Le primarie (lo ha scritto Antonio Polito sul nostro giornale) selezionano spesso una classe dirigente ostile a un programma riformatore capace di superare gli antichi recinti della sinistra. Gli apparati locali sono dominati dai signori delle tessere, quando non da personaggi coinvolti in inchieste giudiziarie che dimostrano la permeabilità del partito alla corruzione. La conquista di ceti produttivi, liberali e moderati, essenziali per la ridefinizione del profilo del Pd, è ridiventata un’impresa molto difficile. Se Renzi vuole restare, come ha dichiarato, alla guida del Paese fino al 2018 dovrà rapidamente (accanto al varo di misure su questioni cruciali come l’immigrazione e il rilancio dell’economia) porsi la questione di costruire un partito e una classe dirigente all’altezza del compito.

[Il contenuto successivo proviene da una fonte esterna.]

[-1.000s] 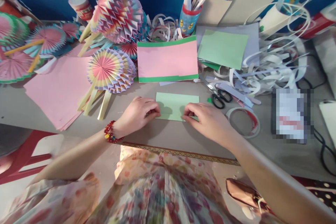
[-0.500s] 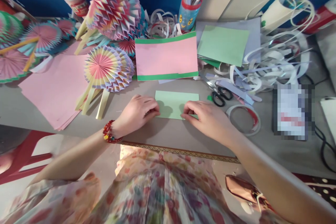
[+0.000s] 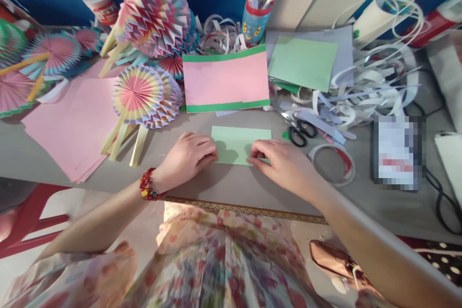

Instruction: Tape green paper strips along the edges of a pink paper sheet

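Observation:
A small light green paper sheet (image 3: pixel 240 142) lies flat near the front edge of the grey table (image 3: pixel 231 185). My left hand (image 3: pixel 189 156), with a red bead bracelet on the wrist, has its fingers curled and pinches the sheet's left near edge. My right hand (image 3: pixel 285 163) pinches the near edge on the right side. Both hands rest on the table, pressing the paper's front edge down.
Behind the sheet lies a pink paper on green (image 3: pixel 225 82) and another green sheet (image 3: pixel 303 62). Black-handled scissors (image 3: pixel 301 132) and a tape ring (image 3: pixel 334 163) are to the right. Folded paper fans (image 3: pixel 144 96), pink sheets (image 3: pixel 72 125), a pen cup (image 3: pixel 254 21) and paper strips (image 3: pixel 371 91) crowd the back.
The view has shifted slightly; my hands stay on the green sheet's near edge with almost no movement.

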Action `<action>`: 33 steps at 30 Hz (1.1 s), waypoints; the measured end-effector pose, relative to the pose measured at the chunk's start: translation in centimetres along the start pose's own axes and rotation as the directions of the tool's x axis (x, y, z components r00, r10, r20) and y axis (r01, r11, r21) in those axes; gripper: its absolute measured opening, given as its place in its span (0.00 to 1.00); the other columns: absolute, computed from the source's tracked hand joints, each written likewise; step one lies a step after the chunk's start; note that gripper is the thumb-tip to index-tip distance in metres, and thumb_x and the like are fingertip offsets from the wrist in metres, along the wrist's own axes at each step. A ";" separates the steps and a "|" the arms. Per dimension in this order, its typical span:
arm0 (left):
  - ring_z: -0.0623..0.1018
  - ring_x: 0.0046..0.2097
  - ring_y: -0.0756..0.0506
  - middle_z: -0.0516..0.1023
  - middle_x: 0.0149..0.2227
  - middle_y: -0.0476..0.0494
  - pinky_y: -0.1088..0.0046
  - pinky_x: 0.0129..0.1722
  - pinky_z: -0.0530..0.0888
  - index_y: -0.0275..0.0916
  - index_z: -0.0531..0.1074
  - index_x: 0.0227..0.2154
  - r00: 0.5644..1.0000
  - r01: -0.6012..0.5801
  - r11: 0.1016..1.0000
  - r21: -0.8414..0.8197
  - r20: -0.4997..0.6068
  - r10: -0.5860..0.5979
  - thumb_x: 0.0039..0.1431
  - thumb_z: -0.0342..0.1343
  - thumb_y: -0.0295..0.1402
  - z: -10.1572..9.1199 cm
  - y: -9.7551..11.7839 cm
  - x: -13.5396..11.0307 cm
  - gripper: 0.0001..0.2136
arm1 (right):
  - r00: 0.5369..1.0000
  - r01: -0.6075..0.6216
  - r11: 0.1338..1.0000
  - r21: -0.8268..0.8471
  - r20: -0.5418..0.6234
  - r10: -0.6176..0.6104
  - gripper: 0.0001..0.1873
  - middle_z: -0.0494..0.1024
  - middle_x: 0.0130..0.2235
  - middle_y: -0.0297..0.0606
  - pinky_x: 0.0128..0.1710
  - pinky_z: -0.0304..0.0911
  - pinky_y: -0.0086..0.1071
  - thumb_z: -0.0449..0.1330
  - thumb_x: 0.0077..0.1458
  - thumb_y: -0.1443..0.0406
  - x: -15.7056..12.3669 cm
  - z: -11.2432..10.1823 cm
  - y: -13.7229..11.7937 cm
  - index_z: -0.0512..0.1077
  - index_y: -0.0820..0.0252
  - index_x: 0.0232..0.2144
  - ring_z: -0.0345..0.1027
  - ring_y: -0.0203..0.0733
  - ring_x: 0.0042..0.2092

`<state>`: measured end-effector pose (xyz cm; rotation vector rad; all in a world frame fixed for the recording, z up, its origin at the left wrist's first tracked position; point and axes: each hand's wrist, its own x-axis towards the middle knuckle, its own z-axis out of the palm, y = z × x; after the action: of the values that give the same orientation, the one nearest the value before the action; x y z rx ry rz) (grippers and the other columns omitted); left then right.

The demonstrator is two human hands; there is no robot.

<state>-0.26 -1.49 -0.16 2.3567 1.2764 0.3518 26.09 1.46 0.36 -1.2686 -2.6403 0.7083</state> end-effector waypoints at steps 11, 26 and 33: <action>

Le difficoltà del Pd non devono però generare illusioni nell’opposizione. Forse la fase dell’irrilevanza è passata, ma la definizione di una proposta politica, di un’alleanza e di una guida competitiva non si vedono ancora all’orizzonte. Le parole d’ordine della Lega possono far crescere il bottino elettorale, facendo leva sulle paure giustificate degli italiani, ma difficilmente costituiscono una piattaforma alternativa di governo. L’affermazione di esponenti nuovi del centrodestra, che riescono a competere per il governo delle città e delle Regioni, è un primo segnale nel deserto degli ultimi anni. Ma sarà tutto inutile se, anche da queste parti, non si aprirà una vera lotta per una leadership fondata sul merito, sui programmi e sull’indicazione di una proposta di governo per il Paese.